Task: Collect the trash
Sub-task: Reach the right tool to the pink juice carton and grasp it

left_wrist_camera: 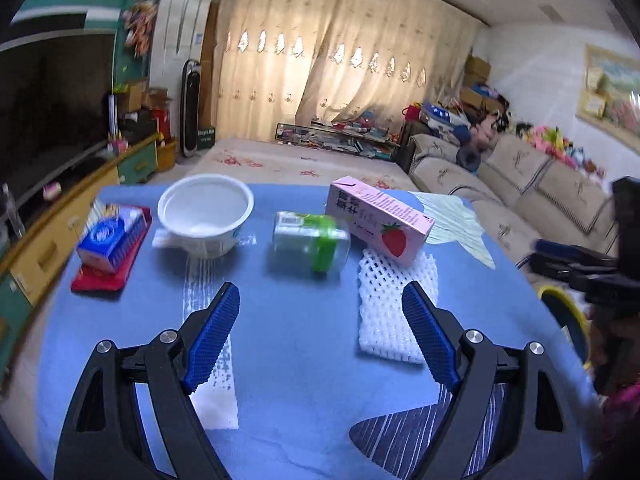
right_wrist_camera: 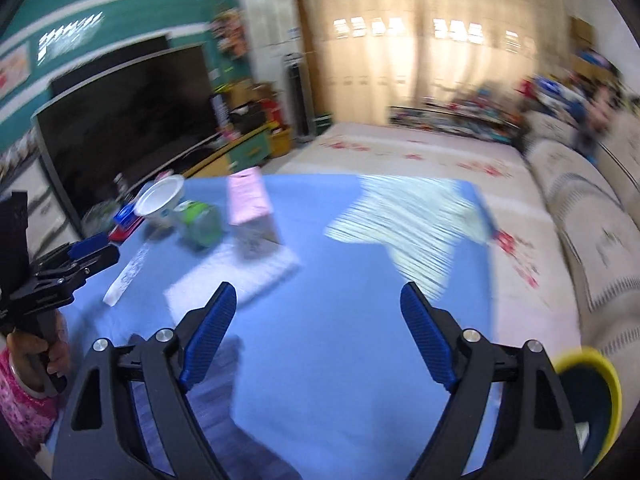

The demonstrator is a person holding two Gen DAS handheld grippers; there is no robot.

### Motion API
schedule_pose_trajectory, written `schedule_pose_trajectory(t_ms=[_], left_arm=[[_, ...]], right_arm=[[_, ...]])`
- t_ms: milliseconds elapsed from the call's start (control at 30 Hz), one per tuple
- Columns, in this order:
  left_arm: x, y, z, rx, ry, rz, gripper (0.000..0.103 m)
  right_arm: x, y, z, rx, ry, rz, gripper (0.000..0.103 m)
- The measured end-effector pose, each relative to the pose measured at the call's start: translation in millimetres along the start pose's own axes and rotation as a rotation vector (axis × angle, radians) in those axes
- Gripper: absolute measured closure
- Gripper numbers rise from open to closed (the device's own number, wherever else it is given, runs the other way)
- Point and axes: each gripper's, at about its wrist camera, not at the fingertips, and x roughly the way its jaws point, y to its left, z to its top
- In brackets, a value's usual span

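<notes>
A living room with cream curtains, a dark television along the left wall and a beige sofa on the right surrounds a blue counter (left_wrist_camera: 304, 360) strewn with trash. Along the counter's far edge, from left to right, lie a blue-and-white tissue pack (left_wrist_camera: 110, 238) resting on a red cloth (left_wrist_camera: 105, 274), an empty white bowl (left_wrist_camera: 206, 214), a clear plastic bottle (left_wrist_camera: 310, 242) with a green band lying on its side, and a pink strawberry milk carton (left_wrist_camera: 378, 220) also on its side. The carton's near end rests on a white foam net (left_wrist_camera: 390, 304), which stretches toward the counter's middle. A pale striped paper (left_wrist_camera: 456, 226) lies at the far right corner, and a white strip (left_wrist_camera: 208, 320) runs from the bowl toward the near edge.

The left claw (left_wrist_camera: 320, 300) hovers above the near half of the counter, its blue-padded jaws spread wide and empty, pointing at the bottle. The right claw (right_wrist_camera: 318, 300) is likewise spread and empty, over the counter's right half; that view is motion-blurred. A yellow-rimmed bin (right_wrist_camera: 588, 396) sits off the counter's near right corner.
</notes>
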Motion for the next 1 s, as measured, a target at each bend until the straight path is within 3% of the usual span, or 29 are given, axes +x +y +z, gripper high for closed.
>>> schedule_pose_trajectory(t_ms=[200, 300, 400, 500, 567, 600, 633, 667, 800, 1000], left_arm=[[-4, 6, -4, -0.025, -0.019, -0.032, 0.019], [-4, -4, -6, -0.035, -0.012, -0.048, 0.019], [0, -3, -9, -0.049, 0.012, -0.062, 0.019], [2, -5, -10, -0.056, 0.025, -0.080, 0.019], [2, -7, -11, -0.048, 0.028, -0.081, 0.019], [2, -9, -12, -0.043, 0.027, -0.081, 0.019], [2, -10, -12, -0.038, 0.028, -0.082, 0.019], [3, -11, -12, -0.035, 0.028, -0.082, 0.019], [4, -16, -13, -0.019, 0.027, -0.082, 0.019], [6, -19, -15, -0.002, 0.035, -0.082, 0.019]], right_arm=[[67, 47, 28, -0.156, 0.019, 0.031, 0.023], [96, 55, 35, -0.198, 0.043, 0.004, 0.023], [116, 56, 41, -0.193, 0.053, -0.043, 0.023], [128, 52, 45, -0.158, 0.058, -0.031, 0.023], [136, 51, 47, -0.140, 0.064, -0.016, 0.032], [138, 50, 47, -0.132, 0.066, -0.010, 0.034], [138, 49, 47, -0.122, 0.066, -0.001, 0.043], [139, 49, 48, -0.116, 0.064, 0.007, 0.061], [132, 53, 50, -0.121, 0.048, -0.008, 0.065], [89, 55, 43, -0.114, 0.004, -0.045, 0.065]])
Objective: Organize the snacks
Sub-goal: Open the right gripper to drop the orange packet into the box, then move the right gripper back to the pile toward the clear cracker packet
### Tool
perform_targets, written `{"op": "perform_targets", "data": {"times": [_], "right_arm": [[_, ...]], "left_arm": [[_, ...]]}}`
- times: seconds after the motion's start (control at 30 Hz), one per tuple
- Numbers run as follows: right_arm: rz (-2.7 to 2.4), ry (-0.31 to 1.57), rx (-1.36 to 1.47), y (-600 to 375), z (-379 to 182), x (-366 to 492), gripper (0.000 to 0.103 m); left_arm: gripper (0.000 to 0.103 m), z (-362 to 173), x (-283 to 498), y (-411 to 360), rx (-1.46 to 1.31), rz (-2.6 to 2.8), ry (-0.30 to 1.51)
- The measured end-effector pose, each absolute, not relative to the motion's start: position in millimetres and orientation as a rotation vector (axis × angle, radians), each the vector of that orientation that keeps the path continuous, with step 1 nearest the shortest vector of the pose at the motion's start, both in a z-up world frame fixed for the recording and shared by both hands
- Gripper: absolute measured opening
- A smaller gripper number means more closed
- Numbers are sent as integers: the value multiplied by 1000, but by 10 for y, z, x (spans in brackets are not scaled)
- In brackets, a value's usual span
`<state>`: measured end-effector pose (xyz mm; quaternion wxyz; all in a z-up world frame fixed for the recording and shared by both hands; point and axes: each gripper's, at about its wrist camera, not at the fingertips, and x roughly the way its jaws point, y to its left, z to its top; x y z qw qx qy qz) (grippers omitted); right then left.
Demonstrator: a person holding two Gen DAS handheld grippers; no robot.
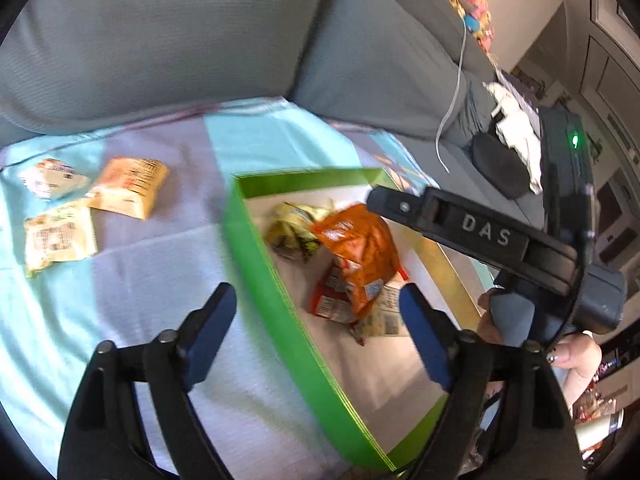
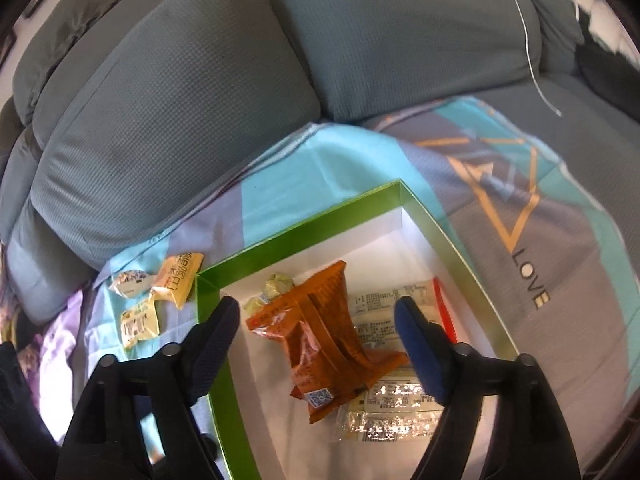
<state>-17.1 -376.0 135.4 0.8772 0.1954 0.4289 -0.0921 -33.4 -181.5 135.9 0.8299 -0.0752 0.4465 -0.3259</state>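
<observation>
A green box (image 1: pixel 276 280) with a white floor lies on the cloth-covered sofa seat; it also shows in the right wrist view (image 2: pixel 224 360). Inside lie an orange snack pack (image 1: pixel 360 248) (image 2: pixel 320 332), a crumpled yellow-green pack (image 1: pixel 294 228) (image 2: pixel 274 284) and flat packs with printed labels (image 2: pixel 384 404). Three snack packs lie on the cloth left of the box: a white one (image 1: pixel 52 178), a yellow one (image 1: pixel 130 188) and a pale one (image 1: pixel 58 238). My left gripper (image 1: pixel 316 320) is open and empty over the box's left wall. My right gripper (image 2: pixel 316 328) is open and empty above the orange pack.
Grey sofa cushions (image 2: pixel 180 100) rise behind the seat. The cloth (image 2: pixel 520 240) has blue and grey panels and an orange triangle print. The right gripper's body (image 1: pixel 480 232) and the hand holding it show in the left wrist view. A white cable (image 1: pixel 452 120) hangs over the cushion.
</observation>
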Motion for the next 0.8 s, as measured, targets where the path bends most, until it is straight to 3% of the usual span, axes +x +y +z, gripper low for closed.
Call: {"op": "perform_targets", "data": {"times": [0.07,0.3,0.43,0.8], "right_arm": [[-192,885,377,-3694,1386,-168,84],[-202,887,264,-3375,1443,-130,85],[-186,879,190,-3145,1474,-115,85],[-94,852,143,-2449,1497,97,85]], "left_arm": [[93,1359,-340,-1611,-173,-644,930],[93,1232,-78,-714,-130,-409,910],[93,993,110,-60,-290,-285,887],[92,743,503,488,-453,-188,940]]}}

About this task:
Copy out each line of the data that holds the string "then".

Result:
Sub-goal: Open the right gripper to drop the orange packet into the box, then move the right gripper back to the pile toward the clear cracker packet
`<state>`: measured end-effector pose (xyz mm; quaternion wxyz; all in a z-up world frame fixed for the recording and shared by both hands; point and axes: each gripper's, at about its wrist camera, not at the fingertips, and x roughly the way its jaws point, y to its left, z to its top; x y z qw qx qy qz) (grippers omitted); right then left.

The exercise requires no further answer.